WHAT THE TASK REQUIRES — Return every line below exactly, without dropping any.

GIVEN MATERIAL —
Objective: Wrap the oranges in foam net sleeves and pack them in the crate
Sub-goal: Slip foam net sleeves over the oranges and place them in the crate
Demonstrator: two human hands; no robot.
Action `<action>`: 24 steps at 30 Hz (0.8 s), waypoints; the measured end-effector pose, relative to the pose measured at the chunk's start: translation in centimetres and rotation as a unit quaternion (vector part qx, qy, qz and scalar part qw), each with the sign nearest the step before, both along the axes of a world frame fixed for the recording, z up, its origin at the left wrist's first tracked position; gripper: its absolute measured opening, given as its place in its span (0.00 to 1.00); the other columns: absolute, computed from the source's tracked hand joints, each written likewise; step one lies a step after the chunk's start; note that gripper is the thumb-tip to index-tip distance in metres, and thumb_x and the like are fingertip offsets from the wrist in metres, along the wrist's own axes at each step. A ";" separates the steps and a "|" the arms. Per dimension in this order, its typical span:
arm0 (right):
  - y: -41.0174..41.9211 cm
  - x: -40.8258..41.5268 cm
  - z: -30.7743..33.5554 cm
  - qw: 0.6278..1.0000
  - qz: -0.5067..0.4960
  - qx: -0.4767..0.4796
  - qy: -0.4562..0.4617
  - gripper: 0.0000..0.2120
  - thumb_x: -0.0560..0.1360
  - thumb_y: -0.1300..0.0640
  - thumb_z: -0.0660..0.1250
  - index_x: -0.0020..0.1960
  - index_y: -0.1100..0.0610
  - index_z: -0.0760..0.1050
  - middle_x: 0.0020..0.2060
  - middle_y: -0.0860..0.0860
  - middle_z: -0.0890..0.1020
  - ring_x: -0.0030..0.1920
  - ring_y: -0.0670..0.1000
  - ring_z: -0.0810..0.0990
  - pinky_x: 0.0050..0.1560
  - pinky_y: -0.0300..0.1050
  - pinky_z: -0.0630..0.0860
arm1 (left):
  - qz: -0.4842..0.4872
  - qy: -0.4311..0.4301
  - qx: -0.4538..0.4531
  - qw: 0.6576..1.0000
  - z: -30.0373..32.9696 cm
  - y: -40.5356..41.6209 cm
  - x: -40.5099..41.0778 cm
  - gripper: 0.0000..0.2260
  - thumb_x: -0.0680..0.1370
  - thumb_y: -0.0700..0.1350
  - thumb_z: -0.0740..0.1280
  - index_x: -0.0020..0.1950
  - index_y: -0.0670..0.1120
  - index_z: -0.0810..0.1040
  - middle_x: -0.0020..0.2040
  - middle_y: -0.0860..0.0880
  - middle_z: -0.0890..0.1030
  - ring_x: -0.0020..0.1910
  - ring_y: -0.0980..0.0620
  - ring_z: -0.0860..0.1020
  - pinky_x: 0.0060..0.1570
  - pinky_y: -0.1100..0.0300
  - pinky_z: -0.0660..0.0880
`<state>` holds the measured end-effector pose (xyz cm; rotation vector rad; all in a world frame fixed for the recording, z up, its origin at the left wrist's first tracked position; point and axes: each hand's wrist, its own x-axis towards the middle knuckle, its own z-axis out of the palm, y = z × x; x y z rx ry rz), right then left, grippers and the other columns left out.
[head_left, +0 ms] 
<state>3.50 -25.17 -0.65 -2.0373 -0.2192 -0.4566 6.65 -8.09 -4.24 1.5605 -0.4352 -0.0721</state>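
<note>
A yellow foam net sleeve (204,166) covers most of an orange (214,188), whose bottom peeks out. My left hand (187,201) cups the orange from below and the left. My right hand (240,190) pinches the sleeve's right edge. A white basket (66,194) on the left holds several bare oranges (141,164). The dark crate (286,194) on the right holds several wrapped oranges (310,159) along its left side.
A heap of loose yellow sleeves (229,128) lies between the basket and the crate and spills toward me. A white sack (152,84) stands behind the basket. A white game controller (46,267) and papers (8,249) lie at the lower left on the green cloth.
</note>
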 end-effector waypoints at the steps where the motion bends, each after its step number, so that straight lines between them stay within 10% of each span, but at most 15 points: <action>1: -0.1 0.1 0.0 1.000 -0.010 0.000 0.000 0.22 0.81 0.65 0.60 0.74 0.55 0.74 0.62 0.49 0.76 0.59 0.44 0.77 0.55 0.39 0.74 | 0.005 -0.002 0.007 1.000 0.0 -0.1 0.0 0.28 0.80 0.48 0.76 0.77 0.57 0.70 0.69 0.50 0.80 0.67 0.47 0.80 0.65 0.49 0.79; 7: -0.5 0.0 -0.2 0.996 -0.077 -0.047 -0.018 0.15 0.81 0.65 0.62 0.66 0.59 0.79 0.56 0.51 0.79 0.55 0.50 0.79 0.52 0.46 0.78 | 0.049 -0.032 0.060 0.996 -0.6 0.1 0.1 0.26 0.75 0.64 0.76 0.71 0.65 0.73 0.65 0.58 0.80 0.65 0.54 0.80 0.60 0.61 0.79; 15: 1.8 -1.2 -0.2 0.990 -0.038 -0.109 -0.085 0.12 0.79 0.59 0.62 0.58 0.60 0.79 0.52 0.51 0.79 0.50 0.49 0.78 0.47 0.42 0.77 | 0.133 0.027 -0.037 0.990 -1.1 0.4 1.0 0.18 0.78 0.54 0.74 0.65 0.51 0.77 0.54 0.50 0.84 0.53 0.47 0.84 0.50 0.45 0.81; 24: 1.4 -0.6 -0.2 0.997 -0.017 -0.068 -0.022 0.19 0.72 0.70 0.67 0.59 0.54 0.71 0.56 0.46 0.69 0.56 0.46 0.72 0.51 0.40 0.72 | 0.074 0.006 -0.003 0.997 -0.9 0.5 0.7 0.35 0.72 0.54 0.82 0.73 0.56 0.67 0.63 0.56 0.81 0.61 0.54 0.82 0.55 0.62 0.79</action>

RESULT —
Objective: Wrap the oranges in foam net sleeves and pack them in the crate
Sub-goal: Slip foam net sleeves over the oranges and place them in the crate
Demonstrator: two human hands; no robot.
Action `<action>`: 24 steps at 30 Hz (0.8 s), waypoints; the measured end-effector pose, relative to the pose measured at the chunk's start: translation in centimetres and rotation as a unit quaternion (vector part qx, qy, qz and scalar part qw), each with the sign nearest the step before, both along the axes of a world frame fixed for the recording, z up, its origin at the left wrist's first tracked position; gripper: its absolute measured opening, given as its place in its span (0.00 to 1.00); the other columns: absolute, computed from the source's tracked hand joints, each written likewise; step one lies a step after the chunk's start; note that gripper is the thumb-tip to index-tip distance in metres, and thumb_x and the like are fingertip offsets from the wrist in metres, along the wrist's own axes at each step. A ";" separates the steps and a "|" the arms. Per dimension in this order, its typical span:
arm0 (right):
  - y: -41.0174..41.9211 cm
  - x: -40.8258..41.5268 cm
  - z: -30.7743..33.5554 cm
  - qw: 0.6278..1.0000
  - qz: -0.5067..0.4960
  - qx: -0.4767..0.4796
  - qy: -0.4562..0.4617
  - gripper: 0.0000..0.2120
  - thumb_x: -0.0560..0.1360
  - thumb_y: -0.1300..0.0640
  - thumb_z: -0.0660..0.1250
  - index_x: -0.0020..0.1960
  - index_y: -0.1100..0.0610
  - index_z: -0.0760..0.1050
  - middle_x: 0.0020..0.2060
  - middle_y: -0.0860..0.0860
  - middle_z: -0.0890..0.1020
  - ring_x: -0.0030..0.1920
  - ring_y: -0.0670..0.1000
  - ring_z: -0.0810..0.0990
  - pinky_x: 0.0050..0.1560
  - pinky_y: -0.0300..0.1050
  - pinky_z: -0.0630..0.0860
arm1 (left):
  - qz: -0.4842..0.4872
  - qy: -0.4311..0.4301
  - qx: -0.4538..0.4531
  - qw: 0.6576..1.0000
  - z: -30.0373..32.9696 cm
  - y: -40.5356..41.6209 cm
  - x: -40.5099..41.0778 cm
  - gripper: 0.0000..0.2260
  - thumb_x: -0.0680..0.1370
  - thumb_y: -0.0700..0.1350
  - thumb_z: -0.0740..0.1280
  - index_x: -0.0020..0.1950
  - index_y: -0.0670..0.1120
  - index_z: -0.0810..0.1040
  - middle_x: -0.0020..0.2040
  - middle_y: -0.0860..0.0880
  - middle_z: -0.0890..0.1030
  - ring_x: -0.0020..0.1910
  - ring_y: -0.0980..0.0620
  - ring_z: -0.0860..0.1020
  - pinky_x: 0.0060..0.1570
  - pinky_y: -0.1100..0.0300
  - pinky_z: -0.0660..0.0880
`<state>` holds the measured end-effector pose (xyz cm; rotation vector rad; all in a world frame fixed for the recording, z up, its origin at the left wrist's first tracked position; point and axes: each hand's wrist, its own x-axis towards the middle knuckle, its own z-axis out of the palm, y = z × x; x y z rx ry rz), right then left, grippers and the other columns left out.
[head_left, +0 ms] 
<state>3.50 -25.17 -0.65 -2.0373 -0.2192 -0.4566 6.65 -8.09 -4.24 1.5605 -0.4352 -0.0721</state>
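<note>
A yellow foam net sleeve (204,166) covers most of an orange (214,188), whose bottom peeks out. My left hand (187,201) cups the orange from below and the left. My right hand (240,190) pinches the sleeve's right edge. A white basket (66,194) on the left holds several bare oranges (141,164). The dark crate (286,194) on the right holds several wrapped oranges (310,159) along its left side.
A heap of loose yellow sleeves (229,128) lies between the basket and the crate and spills toward me. A white sack (152,84) stands behind the basket. A white game controller (46,267) and papers (8,249) lie at the lower left on the green cloth.
</note>
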 end-effector waypoints at the steps where the motion bends, each after its step number, so that straight lines between them stay within 10% of each span, but at most 15 points: <action>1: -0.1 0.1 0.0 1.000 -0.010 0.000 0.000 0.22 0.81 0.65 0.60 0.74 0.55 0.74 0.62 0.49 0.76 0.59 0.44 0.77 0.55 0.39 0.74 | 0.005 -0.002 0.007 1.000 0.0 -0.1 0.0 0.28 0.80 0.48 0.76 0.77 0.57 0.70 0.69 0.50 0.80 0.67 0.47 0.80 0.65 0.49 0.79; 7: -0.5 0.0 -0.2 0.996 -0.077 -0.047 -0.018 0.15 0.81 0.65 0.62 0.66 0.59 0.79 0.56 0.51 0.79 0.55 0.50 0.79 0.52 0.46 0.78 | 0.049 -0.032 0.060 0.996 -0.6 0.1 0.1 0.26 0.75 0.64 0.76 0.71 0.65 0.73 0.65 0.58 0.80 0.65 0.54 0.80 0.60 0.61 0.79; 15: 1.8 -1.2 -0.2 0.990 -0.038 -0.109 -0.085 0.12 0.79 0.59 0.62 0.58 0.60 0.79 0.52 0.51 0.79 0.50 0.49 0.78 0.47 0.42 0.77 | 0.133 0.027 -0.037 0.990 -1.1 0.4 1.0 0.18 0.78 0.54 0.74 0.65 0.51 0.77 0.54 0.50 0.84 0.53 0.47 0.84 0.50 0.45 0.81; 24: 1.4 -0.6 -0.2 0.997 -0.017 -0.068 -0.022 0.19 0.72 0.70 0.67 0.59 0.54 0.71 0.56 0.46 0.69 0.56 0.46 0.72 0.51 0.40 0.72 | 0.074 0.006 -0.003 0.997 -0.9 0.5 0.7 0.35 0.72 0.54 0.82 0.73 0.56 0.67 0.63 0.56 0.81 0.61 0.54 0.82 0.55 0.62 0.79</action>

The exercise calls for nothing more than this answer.